» WHAT IS EXPECTED
Repeat exactly each line of the data provided below.

» EXERCISE DATA
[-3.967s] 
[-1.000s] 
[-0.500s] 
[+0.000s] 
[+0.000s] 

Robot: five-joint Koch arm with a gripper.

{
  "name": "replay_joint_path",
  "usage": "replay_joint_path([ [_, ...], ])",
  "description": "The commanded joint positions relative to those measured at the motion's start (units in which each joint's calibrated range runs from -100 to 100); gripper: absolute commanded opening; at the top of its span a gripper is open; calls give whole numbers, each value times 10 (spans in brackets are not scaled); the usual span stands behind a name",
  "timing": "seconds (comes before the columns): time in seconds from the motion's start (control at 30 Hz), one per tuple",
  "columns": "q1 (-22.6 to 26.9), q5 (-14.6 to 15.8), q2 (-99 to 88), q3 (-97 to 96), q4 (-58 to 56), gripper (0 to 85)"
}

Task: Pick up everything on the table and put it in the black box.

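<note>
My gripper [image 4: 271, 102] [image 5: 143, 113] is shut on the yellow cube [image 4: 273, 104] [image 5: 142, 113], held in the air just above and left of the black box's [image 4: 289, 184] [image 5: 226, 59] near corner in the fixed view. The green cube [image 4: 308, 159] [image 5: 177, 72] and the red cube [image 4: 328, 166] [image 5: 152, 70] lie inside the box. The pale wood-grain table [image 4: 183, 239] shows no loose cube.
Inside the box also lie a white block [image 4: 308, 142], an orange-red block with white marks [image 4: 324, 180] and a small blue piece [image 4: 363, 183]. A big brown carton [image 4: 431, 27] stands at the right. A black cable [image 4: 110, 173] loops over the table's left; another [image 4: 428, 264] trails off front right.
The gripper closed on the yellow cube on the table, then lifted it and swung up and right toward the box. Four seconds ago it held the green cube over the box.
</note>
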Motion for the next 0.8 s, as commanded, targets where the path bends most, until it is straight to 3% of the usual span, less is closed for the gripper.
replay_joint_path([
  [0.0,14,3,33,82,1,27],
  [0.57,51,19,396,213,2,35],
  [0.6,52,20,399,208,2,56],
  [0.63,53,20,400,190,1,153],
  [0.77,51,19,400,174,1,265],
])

» RESULT BELOW
[-3.967s] 
[-1.000s] 
[-0.500s] 
[+0.000s] 
[+0.000s] 

Robot: five-joint Koch arm with a gripper.

{
  "name": "replay_joint_path",
  "usage": "replay_joint_path([ [_, ...], ])",
  "description": "The commanded joint positions relative to those measured at the motion's start (units in which each joint's calibrated range runs from -100 to 100); gripper: absolute commanded opening; at the top of its span a gripper is open; calls give whole numbers, each value times 10 (spans in brackets are not scaled); the usual span stands behind a name",
  "timing": "seconds (comes before the columns): time in seconds from the motion's start (control at 30 Hz), one per tuple",
  "columns": "q1 (-22.6 to 26.9), q5 (-14.6 to 15.8), q2 (-99 to 88), q3 (-97 to 96), q4 (-58 to 56), gripper (0 to 85)"
}

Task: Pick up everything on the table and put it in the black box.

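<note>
My gripper [image 4: 271, 102] [image 5: 143, 113] is shut on the yellow cube [image 4: 273, 104] [image 5: 142, 113], held in the air just above and left of the black box's [image 4: 289, 184] [image 5: 226, 59] near corner in the fixed view. The green cube [image 4: 308, 159] [image 5: 177, 72] and the red cube [image 4: 328, 166] [image 5: 152, 70] lie inside the box. The pale wood-grain table [image 4: 183, 239] shows no loose cube.
Inside the box also lie a white block [image 4: 308, 142], an orange-red block with white marks [image 4: 324, 180] and a small blue piece [image 4: 363, 183]. A big brown carton [image 4: 431, 27] stands at the right. A black cable [image 4: 110, 173] loops over the table's left; another [image 4: 428, 264] trails off front right.
The gripper closed on the yellow cube on the table, then lifted it and swung up and right toward the box. Four seconds ago it held the green cube over the box.
</note>
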Motion for the next 0.8 s, as commanded, targets where the path bends most, until it is straight to 3% of the usual span, less is closed for the gripper.
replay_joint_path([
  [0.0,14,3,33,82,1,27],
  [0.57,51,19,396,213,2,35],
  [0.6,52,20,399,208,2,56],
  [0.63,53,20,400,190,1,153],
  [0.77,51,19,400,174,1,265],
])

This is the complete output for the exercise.